### Supplied information

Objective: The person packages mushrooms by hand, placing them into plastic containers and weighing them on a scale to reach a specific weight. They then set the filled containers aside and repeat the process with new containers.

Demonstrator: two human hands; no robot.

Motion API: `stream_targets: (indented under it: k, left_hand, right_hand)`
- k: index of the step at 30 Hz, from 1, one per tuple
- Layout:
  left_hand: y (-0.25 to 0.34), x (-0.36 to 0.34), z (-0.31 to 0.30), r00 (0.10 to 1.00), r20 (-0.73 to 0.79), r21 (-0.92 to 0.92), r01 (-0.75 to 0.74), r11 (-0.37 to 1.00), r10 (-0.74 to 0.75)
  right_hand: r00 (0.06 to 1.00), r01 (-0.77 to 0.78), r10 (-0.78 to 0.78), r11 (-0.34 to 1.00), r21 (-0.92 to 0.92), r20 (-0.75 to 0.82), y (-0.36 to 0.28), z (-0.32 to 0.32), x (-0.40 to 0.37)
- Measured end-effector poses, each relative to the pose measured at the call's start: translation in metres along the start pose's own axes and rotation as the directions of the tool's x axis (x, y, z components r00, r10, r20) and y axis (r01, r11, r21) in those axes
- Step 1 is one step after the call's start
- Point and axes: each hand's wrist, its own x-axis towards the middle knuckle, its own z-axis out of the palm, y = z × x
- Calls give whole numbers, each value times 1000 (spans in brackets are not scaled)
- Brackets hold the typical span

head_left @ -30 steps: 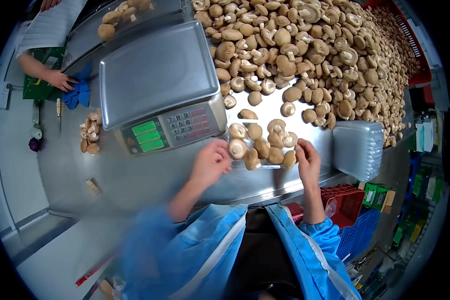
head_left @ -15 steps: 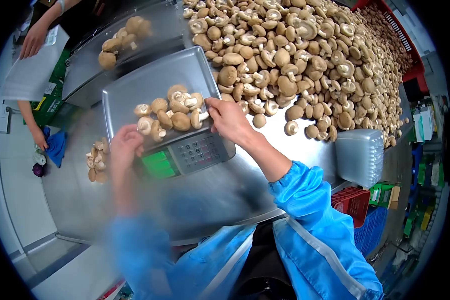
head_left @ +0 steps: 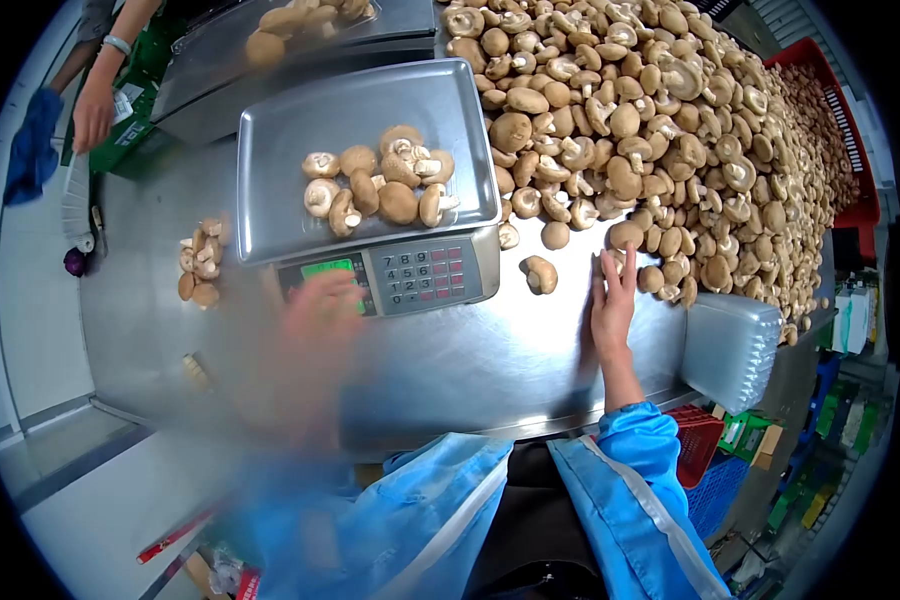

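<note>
A digital scale (head_left: 425, 275) with a metal pan (head_left: 280, 120) holds several brown-capped mushrooms (head_left: 398, 200). My left hand (head_left: 320, 320) is smeared by motion in front of the scale's green display (head_left: 327, 268); its fingers cannot be made out. To the right of the scale, my right hand (head_left: 612, 305) stretches its fingers apart at the near edge of the mushroom pile (head_left: 625, 122). Its fingertips reach a mushroom (head_left: 626, 235) there. A single mushroom (head_left: 541, 274) lies on the steel table (head_left: 510, 355) between the scale and that hand.
A stack of clear plastic trays (head_left: 730, 350) stands at right. A small group of mushrooms (head_left: 202, 262) lies left of the scale. Another person's hand (head_left: 93, 115) and a blue cloth (head_left: 32, 150) show at upper left. Behind is a second pan (head_left: 370, 45) with mushrooms.
My right hand has left the mushrooms on the scale and moved right to the pile. My left hand has come off the pan's edge toward the display. A single mushroom now lies beside the scale.
</note>
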Motion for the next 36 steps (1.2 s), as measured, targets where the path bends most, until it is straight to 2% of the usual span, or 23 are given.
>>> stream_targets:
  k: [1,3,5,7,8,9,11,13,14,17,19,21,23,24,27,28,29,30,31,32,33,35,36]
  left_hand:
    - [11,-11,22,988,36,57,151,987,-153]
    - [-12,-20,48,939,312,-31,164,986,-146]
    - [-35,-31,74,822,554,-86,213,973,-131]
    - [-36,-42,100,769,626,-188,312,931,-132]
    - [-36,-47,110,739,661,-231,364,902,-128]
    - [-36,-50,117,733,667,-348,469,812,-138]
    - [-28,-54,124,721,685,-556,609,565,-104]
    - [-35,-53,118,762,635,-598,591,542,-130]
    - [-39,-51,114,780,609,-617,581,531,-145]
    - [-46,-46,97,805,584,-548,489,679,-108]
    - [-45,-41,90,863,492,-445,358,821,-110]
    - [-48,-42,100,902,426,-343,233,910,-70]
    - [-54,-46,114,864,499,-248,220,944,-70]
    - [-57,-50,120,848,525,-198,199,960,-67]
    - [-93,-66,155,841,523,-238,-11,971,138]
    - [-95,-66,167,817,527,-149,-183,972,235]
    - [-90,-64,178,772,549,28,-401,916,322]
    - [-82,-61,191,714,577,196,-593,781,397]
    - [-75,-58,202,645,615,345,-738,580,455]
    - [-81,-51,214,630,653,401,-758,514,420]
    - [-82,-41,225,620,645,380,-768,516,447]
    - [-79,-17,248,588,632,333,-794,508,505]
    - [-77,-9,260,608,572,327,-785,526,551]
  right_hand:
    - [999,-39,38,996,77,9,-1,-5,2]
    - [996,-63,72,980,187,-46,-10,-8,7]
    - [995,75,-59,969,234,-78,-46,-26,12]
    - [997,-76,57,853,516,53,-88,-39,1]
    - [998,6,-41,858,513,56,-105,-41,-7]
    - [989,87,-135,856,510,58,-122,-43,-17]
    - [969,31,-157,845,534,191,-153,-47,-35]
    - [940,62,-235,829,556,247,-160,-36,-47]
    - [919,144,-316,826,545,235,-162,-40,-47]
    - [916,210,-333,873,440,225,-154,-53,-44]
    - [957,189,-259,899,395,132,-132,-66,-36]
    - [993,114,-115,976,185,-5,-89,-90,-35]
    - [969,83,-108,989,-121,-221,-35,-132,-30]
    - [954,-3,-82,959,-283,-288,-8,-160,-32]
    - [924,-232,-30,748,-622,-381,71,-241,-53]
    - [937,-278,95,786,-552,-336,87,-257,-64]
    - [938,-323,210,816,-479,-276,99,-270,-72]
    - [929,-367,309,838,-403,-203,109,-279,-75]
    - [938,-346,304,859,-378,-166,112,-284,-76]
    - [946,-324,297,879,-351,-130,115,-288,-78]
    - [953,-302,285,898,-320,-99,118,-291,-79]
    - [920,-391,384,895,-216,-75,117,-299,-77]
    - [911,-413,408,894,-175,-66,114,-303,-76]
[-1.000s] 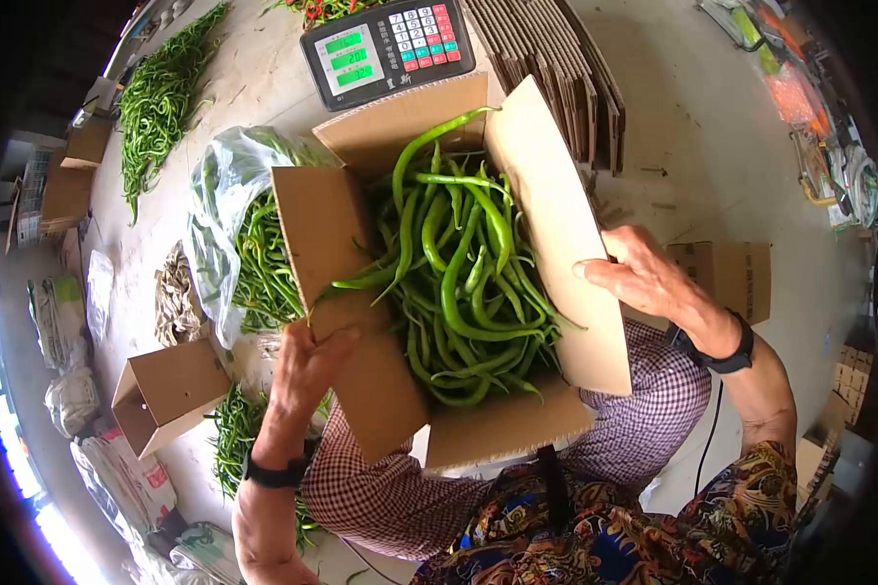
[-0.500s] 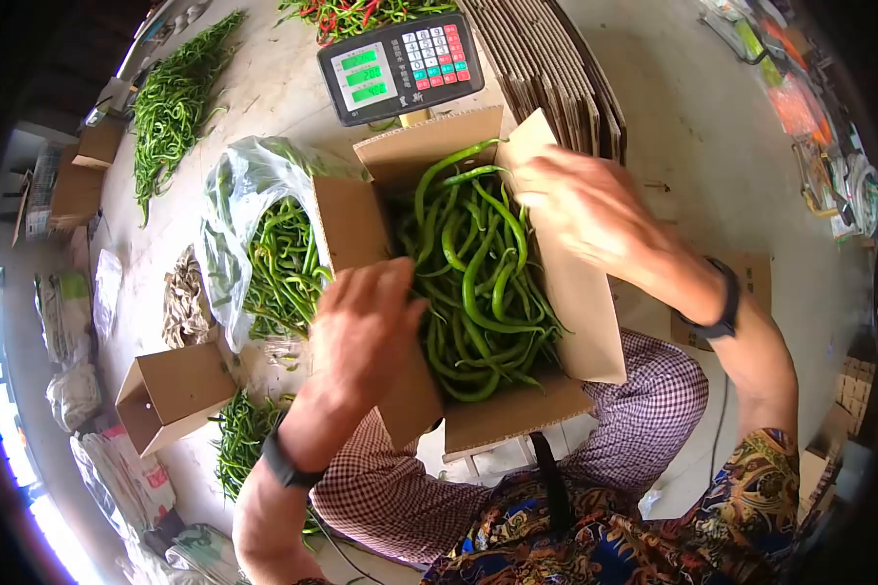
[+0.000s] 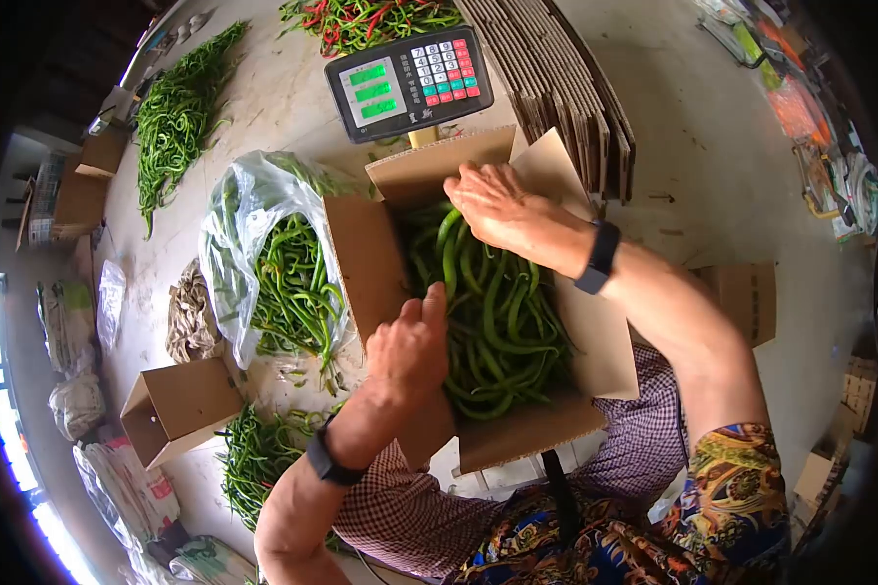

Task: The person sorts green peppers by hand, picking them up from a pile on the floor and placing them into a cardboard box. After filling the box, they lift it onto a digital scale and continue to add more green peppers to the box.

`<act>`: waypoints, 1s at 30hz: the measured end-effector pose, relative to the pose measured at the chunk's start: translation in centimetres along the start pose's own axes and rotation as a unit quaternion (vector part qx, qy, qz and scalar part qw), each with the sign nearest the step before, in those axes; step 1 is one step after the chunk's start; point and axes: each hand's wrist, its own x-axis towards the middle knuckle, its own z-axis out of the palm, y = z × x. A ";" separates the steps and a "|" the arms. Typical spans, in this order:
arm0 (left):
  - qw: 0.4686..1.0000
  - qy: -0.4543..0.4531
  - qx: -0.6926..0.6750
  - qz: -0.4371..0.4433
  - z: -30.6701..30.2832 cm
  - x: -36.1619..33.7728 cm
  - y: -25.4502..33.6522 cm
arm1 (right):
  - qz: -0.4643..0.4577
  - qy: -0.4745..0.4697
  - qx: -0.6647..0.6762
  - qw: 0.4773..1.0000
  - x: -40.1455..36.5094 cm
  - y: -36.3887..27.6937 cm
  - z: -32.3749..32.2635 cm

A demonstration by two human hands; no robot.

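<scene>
Long green chili peppers (image 3: 502, 322) fill an open cardboard box (image 3: 366, 253) between the person's knees. My right hand (image 3: 492, 203) reaches over the far end of the box. Its fingers curl down around the upper end of a curved green chili pepper (image 3: 448, 255). At the box's left side, my left hand (image 3: 407, 353) has its index finger stretched out against the peppers, close to that pepper's lower end. The other left fingers are bent and partly hidden. Just beyond the box stands a digital scale display (image 3: 409, 83) with lit green readouts.
A clear plastic bag (image 3: 229, 253) of green peppers lies left of the box. More peppers (image 3: 180, 117) are heaped on the floor, and red and green ones (image 3: 361, 24) behind the display. Flattened cardboard (image 3: 556, 88) is stacked at the back; a small open box (image 3: 180, 405) sits left.
My right hand has moved left from the box's right flap onto the peppers. My left hand has shifted right, over the box's left edge. The view has tilted slightly.
</scene>
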 end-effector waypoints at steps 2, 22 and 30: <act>0.996 0.042 -0.080 0.025 -1.3 -1.2 -0.7 | -0.048 0.056 -0.053 0.996 -1.5 0.2 -2.9; 0.904 -0.092 -0.417 -0.027 -7.1 -7.0 3.2 | 0.125 -0.112 0.556 0.814 -5.2 2.6 -5.4; 0.952 -0.087 -0.282 0.085 -4.4 -8.5 3.7 | 0.011 -0.076 0.481 0.874 -5.7 2.2 4.1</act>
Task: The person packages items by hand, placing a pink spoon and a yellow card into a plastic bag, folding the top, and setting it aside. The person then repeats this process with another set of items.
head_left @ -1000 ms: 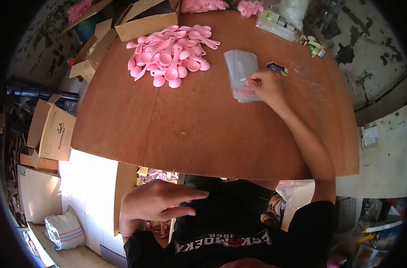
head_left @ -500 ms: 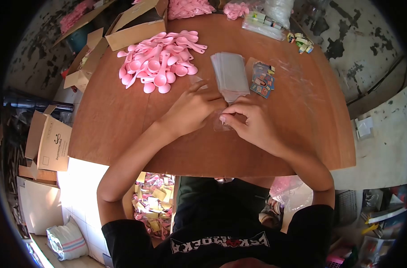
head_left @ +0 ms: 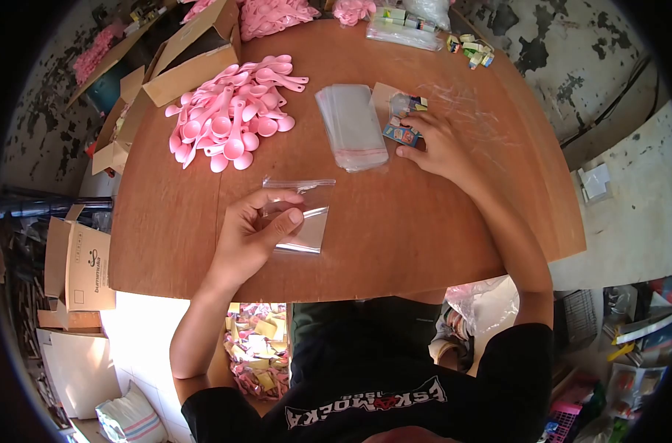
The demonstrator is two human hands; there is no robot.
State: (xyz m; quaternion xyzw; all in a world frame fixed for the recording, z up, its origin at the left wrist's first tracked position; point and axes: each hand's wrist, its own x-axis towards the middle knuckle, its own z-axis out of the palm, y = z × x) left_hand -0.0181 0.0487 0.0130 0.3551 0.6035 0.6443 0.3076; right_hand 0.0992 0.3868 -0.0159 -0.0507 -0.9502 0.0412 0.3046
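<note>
A clear plastic bag [head_left: 310, 227] is pinched between the thumb and fingers of my left hand [head_left: 251, 235], above the table's near side. Its flap lies toward the far end. My right hand [head_left: 440, 150] reaches over a small pile of colourful printed cards [head_left: 402, 133]; its fingertips touch them, and the thumb sits apart from the fingers at the pile's near edge. Between the hands, a fanned stack of clear plastic bags [head_left: 353, 125] lies flat. Farther left is a heap of pink plastic scoops [head_left: 232, 111].
Cardboard boxes [head_left: 195, 63] stand at the table's [head_left: 424, 236] back left. Bags of pink pieces [head_left: 277, 16], packs of plastic sleeves [head_left: 402, 33] and small card bundles [head_left: 472, 50] sit along the back. Below the table edge, a box holds packed pink items [head_left: 258, 347].
My hands have separated. The left moved left and nearer me with a clear bag in its fingers; the right moved up and right onto the printed cards. The camera view has shifted slightly.
</note>
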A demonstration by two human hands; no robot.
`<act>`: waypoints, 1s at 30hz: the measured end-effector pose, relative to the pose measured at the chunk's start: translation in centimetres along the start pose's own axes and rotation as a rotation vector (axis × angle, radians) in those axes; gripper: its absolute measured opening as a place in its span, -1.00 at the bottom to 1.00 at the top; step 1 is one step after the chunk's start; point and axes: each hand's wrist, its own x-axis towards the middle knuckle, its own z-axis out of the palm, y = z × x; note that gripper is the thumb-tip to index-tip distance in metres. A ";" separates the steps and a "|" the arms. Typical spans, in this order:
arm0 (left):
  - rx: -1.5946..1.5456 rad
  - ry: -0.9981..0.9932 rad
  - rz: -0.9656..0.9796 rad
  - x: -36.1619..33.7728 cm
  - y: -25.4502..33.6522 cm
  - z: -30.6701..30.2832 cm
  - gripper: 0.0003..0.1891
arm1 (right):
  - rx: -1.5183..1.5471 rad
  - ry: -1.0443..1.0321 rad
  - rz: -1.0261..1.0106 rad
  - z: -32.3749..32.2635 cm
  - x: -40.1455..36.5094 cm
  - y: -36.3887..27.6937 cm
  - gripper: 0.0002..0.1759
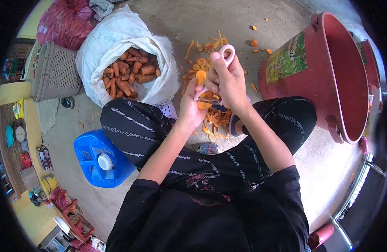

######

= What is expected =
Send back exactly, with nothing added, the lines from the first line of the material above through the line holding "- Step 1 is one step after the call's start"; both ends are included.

= Result =
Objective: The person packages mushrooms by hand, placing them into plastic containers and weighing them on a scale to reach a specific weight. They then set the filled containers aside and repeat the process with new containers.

Demonstrator: two human hands; no robot.

Motion API: `stream_targets: (indented under it: k, left_hand, right_hand)`
- k: index of the step at 30 Hz, from 1, one per tuple
- Layout:
  left_hand: y (-0.25 to 0.34), x (-0.36 to 0.34), z (-0.31 to 0.30), r00 (0.10 to 1.00), r20 (-0.73 to 0.79), r21 (-0.92 to 0.92), r01 (-0.75 to 0.74), r11 (-0.37 to 1.00), r10 (-0.74 to 0.75)
  right_hand: r00 (0.06 to 1.00), r01 (-0.77 to 0.78), r10 (-0.78 to 0.78), r11 (-0.34 to 1.00), r21 (-0.92 to 0.92), r20 (-0.75 to 0.82), y (-0.36 to 0.28), z (-0.32 to 0.32), x (-0.40 to 0.37)
- Measured end-effector poses, each relative to the pose measured at the call's start: translation in metres along the start pose's own axes and rotation as the directions of the tool's x axis (x, y, z components r00, r10, r20) and y axis (r01, r11, r21) in those axes
- Step 1 is one step after the call's start

Nothing further is required of this output.